Beijing has now mobilized local government officials around AI entrepreneurship and research, led by billions in guiding funds and VC investments. And behind the scenes, a growing force of driven AI entrepreneurs trains cutting-edge algorithms on some of the largest datasets available to date.

As discussed by Kai-Fu Lee in his soon-to-be-released book AI Superpowers, four main drivers are tipping the balance in China’s favor:

Perhaps China’s biggest advantage is the sheer quantity of its data. Tencent’s WeChat platform alone has over one billion monthly active users. That’s more than the entire population of Europe. Take mobile payments spending: China outstrips the US by a ratio of 50 to 1.Chinese e-commerce purchases are almost double US totals.

But China’s data advantage involves more than just quantity. As China witnesses an explosion of O2O (online-to-offline) startups, their data is creating a new intelligence layer unparalleled in the West.

Whereas American users’ payment and transportation data are fragmented across various platforms, Chinese AI giants like Tencent have created unified online ecosystems that concentrate all your data in one place.

Take mobile payment data, for instance. While the US saw $112 billion worth of mobile payments in 2016, Chinese mobile payments exceeded $9 trillion in the same year.

That means mobile payment platforms like WeChat Wallet and Alipay have data on everything from your dumplings purchase from a street vendor to your recent 100 RMB donation to an earthquake relief fund.
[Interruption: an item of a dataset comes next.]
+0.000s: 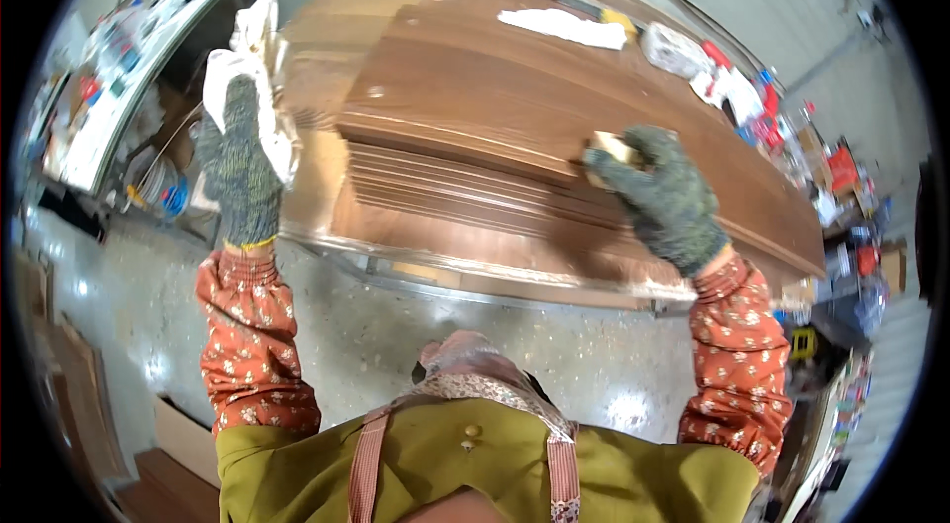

This allows them to generate complex maps charting hundreds of millions of users’ every move.

With the unequaled rise of bike-sharing startups like China’s ofo and Mobike, Chinese companies can now harness deeply textured maps of population movement, allowing them to intuit everything from your working habits to your grocery shopping routine.

And as China’s facial recognition capacities explode, these maps are increasingly populated with faces even when you’re not online.

As Chinese tech companies continue merging users’ online behavior with their physical world, the data they collect offers them a tremendous edge over their Silicon Valley counterparts.

This brings me to our second AI driver: hungry entrepreneurs.

While China’s ‘copycat’ era saw a massive wave of mediocre-quality products and unoriginal mimicry, it also forged some of the most competitive, rapidly iterating entrepreneurs in the world.

Refined by fire, Chinese tech entrepreneurs have stopped at nothing to beat the competition, pulling every trick and tactic to smear, outpace and outsmart parallel startups.

Former founder-director of Google Brain Andrew Ng noted the hunger raving among Chinese entrepreneurs: “The velocity of work is much faster in China than in most of Silicon Valley. When you spot a business opportunity in China, the window of time you have to respond is very short.